A word-for-word restatement of the data is what is needed.

§

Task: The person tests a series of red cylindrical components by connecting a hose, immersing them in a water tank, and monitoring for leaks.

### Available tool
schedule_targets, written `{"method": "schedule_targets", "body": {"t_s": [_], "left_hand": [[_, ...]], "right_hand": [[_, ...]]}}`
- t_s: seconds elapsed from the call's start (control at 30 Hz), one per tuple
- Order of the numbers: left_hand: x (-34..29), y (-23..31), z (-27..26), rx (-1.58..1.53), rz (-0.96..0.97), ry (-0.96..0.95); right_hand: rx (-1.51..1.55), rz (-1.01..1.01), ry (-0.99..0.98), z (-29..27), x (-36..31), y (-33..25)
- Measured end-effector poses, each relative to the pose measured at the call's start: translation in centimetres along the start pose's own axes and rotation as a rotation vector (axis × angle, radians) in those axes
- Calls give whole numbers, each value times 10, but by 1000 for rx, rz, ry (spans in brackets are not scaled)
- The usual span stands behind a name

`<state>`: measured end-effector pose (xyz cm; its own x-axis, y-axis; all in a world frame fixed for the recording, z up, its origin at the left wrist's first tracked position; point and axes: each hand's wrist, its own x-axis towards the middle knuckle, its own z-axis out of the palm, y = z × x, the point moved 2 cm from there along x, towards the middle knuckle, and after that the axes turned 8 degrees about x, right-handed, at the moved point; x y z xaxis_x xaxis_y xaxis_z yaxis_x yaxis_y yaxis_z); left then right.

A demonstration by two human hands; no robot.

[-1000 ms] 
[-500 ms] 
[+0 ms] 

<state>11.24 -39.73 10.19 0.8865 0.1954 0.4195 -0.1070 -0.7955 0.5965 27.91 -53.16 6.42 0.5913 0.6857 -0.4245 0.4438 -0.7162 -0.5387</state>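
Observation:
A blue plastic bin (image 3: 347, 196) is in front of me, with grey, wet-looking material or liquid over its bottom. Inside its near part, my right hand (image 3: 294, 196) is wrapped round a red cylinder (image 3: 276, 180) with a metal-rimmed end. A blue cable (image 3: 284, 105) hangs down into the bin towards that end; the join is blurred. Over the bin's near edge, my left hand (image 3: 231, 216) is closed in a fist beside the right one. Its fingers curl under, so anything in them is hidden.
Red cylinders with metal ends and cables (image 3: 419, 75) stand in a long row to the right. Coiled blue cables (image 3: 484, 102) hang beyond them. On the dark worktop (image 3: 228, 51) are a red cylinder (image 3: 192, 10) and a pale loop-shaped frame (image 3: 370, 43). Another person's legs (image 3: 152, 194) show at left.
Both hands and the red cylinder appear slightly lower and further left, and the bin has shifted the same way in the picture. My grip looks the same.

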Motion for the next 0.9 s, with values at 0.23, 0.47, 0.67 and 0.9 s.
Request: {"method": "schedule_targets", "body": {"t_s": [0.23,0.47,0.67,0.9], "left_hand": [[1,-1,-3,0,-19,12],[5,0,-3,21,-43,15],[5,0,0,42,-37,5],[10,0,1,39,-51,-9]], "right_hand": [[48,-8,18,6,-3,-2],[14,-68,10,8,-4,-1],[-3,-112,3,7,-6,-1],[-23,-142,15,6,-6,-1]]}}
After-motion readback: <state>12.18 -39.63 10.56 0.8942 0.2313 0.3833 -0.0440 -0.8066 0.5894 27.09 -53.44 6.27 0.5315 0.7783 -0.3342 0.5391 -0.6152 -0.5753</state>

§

## Answer to the exercise
Task: The person tests a series of red cylindrical components by connecting a hose, immersing them in a water tank, and monitoring for leaks.

### Available tool
schedule_targets, written `{"method": "schedule_targets", "body": {"t_s": [_], "left_hand": [[_, ...]], "right_hand": [[_, ...]]}}`
- t_s: seconds elapsed from the call's start (control at 30 Hz), one per tuple
- Order of the numbers: left_hand: x (-34..29), y (-23..31), z (-27..26), rx (-1.58..1.53), rz (-0.96..0.97), ry (-0.96..0.95); right_hand: rx (-1.51..1.55), rz (-1.01..1.01), ry (-0.99..0.98), z (-29..27), x (-36..31), y (-33..25)
- Measured end-effector poses, each relative to the pose measured at the call's start: translation in centimetres along the start pose's own axes and rotation as a rotation vector (axis × angle, radians) in those axes
- Calls give whole numbers, each value times 10, but by 1000 for rx, rz, ry (spans in brackets are not scaled)
- The usual span stands behind a name

`<state>`: measured end-effector pose (xyz cm; its own x-axis, y-axis; all in a world frame fixed for the recording, z up, its origin at the left wrist's first tracked position; point and axes: each hand's wrist, its own x-axis towards the middle knuckle, its own z-axis out of the palm, y = z × x, the point moved 2 cm from there along x, towards the middle knuckle, and after that the axes turned 8 degrees about x, right-handed, at the moved point; x y z xaxis_x xaxis_y xaxis_z yaxis_x yaxis_y yaxis_z); left then right.

A demonstration by two human hands; no robot.

[-1000 ms] 
[-500 ms] 
[+0 ms] 

<state>11.24 -39.73 10.19 0.8865 0.1954 0.4195 -0.1070 -0.7955 0.5965 27.91 -53.16 6.42 0.5913 0.6857 -0.4245 0.4438 -0.7162 -0.5387</state>
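Observation:
A blue plastic bin (image 3: 347, 196) is in front of me, with grey, wet-looking material or liquid over its bottom. Inside its near part, my right hand (image 3: 294, 196) is wrapped round a red cylinder (image 3: 276, 180) with a metal-rimmed end. A blue cable (image 3: 284, 105) hangs down into the bin towards that end; the join is blurred. Over the bin's near edge, my left hand (image 3: 231, 216) is closed in a fist beside the right one. Its fingers curl under, so anything in them is hidden.
Red cylinders with metal ends and cables (image 3: 419, 75) stand in a long row to the right. Coiled blue cables (image 3: 484, 102) hang beyond them. On the dark worktop (image 3: 228, 51) are a red cylinder (image 3: 192, 10) and a pale loop-shaped frame (image 3: 370, 43). Another person's legs (image 3: 152, 194) show at left.
Both hands and the red cylinder appear slightly lower and further left, and the bin has shifted the same way in the picture. My grip looks the same.
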
Motion for the next 0.9 s, with values at 0.23, 0.47, 0.67 and 0.9 s.
Request: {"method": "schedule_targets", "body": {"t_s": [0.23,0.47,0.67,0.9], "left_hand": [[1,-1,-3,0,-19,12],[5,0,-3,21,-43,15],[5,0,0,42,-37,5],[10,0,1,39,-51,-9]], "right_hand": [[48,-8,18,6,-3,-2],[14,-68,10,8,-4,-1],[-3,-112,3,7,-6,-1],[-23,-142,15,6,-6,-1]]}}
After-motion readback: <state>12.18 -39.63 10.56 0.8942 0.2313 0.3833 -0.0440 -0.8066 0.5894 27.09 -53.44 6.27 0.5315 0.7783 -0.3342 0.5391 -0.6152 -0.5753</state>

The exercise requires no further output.